HONG KONG — Hundreds of thousands of protesters marched through Hong Kong on Sunday to voice their opposition to government-sponsored legislation that would allow people to be extradited to mainland China to face charges.

The massive protest took place three days before Hong Kong’s government plans to bring the bill to the full legislature, bypassing the committee process, in a bid to win approval by the end of the month.

Police estimated the crowd at 240,000, but organizers said more than 1 million took part.

Hong Kong’s leader, Carrie Lam, has pushed forward with the legislation despite widespread criticism from human rights and business groups. Opponents say that China’s legal system would not guarantee the same rights to defendants as in semi-autonomous Hong Kong.
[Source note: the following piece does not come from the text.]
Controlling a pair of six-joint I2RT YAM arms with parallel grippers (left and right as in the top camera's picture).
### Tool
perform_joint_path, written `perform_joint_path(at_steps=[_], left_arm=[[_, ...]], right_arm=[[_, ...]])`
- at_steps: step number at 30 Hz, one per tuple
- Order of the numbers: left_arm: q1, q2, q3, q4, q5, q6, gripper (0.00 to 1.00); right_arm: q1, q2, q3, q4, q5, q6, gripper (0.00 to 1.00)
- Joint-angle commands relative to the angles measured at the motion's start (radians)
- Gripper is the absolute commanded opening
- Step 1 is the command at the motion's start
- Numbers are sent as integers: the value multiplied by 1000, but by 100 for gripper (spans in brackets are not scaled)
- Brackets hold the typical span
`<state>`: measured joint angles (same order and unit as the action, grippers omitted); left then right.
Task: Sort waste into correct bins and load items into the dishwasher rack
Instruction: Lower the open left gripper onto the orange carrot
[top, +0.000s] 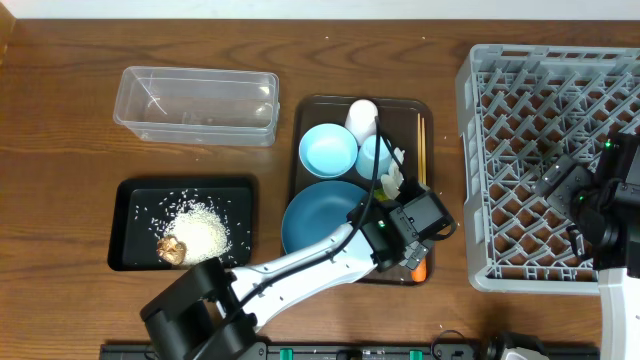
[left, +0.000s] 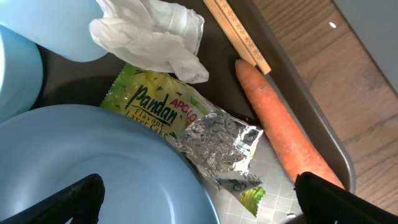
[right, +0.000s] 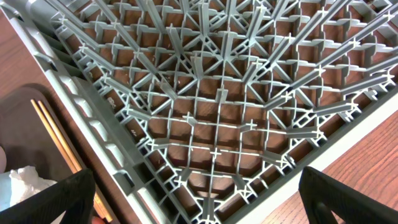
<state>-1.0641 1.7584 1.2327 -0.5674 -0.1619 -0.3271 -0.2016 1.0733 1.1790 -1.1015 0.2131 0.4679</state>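
Note:
My left gripper (left: 199, 202) is open, low over the brown serving tray (top: 315, 110), its fingers straddling the yellow-green foil wrapper (left: 186, 124). The orange carrot (left: 280, 134) lies right of the wrapper, the crumpled white tissue (left: 155, 34) above it. The chopsticks (left: 239, 34) lie at the tray's right side. The dark-blue plate (top: 315, 215), pale bowl (top: 328, 150), light-blue cup (top: 373, 155) and white cup (top: 361, 115) sit on the tray. My right gripper (right: 199, 205) is open and empty above the grey dishwasher rack (top: 545, 160). The rice (top: 205, 228) and brown lump (top: 172, 250) lie in the black tray (top: 135, 205).
The clear tub (top: 197, 105) stands empty at the back left. The left arm reaches across the table's front from the bottom centre. The right arm stands at the rack's right side.

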Motion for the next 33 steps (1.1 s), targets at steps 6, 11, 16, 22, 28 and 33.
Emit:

“What can we do to get Carrie Lam to listen to us, how many people have to come out to make her reconsider listening to the public?” said Miu Wong, a 24-year-old office worker who joined the protest.

Hong Kong was guaranteed the right to retain its own social, legal and political systems for 50 years following its handover from British to Chinese rule in 1997, the so-called “one country, two systems” framework. However, China’s ruling Communist Party has been seen as increasingly reneging on that agreement by forcing through unpopular legal changes.

Hong Kong currently limits such extraditions to jurisdictions with which it has existing extradition agreements or to others on an individual basis under a law passed before 1997.

China was excluded because of concerns over its poor record on legal independence and human rights. In recent years, mainland authorities have gone after opponents by accusing them of dubious crimes such as tax evasion, crystalizing worries among critics and others.

Lam’s government argued the revisions were needed to close legal loopholes, while opponents say that is merely an excuse to pursue China’s agenda of reducing Hong Kong’s legal independence.

The amendments have been widely criticized as eroding the semi-autonomous Chinese territory’s judicial independence by making it easier to send criminal suspects to mainland China, where they could face vague national security charges and unfair trials.

Hong Kong’s Legislative Council intends to vote on the amended Fugitive Offenders Ordinance and the Mutual Legal Assistance in Criminal Matters Ordinance on Wednesday.